Sundar Narasimhan writes:
> Personally speaking I feel that flows are very poorly characterized
> by textual programs (regardless of the language they are in) that
> can often represent only ONE serial course of action (it shows you
> how dominant the single program-counter paradigm is :). struts 2-d
> designers are a bit better in visualization of web app flows (I
> wonder if "covigo" is still around -- you may want to look them up
> too), but in any complex app, the flow diagrams tend to get fairly
> complex and hard to manipulate. I take it you haven't used such
> tools.

Flow diagrams don't modularize very well -- I think flowcharts were
abandoned for good reasons. I think that the future really lies in
constraint-based approaches, like the Laszlo LZX language that was
demoed at LL2. I thought that was one of the most impressive talks at
the whole workshop.

I could point out that continuations make implementing backtracking
engines for constraint solvers much easier, except that I won't. While
naive engines are easy to write, putting in heavy optimizations is a
lot harder. As a result, I am not sure that even continuations are a
powerful enough abstraction for managing control flow.

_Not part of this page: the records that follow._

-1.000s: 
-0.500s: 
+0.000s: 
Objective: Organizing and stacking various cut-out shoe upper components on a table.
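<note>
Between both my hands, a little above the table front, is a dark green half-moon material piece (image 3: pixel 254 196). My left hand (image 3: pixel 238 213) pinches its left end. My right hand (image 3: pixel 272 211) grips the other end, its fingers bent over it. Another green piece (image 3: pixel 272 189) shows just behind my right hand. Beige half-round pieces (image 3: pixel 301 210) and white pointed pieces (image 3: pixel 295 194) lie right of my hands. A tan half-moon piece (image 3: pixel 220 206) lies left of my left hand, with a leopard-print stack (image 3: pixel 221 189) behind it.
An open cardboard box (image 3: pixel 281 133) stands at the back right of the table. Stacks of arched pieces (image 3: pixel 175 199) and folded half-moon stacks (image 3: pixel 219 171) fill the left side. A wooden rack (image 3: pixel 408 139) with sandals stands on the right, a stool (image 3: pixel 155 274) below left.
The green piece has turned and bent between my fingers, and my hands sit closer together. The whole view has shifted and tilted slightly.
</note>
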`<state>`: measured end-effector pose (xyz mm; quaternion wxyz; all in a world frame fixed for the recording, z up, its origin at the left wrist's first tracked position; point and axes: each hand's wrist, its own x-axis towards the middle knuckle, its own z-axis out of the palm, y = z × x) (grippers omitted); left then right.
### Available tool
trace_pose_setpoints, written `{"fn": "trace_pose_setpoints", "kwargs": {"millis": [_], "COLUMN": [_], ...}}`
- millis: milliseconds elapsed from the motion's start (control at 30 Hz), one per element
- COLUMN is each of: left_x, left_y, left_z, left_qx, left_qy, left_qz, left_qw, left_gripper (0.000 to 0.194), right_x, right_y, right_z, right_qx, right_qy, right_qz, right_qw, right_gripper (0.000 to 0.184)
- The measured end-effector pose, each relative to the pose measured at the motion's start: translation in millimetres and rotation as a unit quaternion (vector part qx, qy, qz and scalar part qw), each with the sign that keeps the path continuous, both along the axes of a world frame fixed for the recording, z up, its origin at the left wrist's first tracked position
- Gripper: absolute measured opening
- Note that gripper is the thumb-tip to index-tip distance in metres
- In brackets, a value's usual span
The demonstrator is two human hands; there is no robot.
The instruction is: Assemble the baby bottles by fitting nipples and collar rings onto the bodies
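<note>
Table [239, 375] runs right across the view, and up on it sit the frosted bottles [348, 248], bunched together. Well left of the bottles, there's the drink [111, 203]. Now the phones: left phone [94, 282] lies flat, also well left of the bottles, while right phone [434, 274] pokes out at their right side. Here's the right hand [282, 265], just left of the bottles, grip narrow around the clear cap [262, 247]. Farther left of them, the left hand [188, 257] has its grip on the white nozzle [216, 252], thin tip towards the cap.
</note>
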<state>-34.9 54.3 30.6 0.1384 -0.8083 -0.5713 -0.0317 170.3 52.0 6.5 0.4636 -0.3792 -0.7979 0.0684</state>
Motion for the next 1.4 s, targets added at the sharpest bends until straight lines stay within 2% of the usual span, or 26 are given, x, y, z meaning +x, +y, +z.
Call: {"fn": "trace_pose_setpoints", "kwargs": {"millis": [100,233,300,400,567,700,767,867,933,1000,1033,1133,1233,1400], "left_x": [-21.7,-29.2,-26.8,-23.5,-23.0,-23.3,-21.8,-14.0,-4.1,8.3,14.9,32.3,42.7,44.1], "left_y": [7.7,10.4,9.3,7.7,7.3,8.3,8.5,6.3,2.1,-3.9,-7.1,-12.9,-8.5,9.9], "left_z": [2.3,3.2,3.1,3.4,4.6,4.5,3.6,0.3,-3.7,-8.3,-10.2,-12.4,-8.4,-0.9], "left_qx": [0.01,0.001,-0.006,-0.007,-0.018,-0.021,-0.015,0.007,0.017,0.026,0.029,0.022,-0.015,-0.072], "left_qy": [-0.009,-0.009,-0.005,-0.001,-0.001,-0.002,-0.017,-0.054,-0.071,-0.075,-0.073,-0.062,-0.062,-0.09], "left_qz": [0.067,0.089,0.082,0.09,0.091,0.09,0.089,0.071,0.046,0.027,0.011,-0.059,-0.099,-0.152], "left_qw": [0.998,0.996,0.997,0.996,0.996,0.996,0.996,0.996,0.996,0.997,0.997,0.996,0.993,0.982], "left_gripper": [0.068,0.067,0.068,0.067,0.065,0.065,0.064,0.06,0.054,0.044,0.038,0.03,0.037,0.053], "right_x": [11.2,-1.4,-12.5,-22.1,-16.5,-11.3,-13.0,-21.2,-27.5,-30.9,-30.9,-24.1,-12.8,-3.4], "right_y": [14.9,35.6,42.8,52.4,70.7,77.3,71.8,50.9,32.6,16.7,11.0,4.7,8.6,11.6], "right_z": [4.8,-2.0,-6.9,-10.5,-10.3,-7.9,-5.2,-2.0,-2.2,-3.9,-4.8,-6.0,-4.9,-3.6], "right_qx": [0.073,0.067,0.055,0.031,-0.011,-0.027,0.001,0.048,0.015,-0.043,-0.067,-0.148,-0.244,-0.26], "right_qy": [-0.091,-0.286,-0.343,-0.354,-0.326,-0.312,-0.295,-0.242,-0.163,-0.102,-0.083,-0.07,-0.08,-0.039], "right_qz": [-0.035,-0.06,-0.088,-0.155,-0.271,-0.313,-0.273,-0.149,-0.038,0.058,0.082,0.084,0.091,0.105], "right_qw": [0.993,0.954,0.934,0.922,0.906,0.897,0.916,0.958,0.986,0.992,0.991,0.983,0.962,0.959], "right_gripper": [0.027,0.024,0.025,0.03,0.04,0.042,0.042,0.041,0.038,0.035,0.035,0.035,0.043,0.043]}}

Recently I read Hughes' paper _Generalizing Monads to Arrows_, and
have been thinking that it potentially offers a very disciplined
methodology for adding stack inspection primitives to a
language. There are a lot of neat uses for this -- optimizing
backtracking engines, generating genuinely context-sensitive help
messages, better logging, and debugging, to name just a few. This list
looks a lot like the selling points of aspect-oriented programming,
which isn't surprising because AOP has rich stack-inspection
primitives. But this way could potentially let users define AOP advice
in terms of actual object values rather than regexps on method names,
which seems a lot cleaner. Stack inspection, of course, is another way
of saying "reflection on continuations".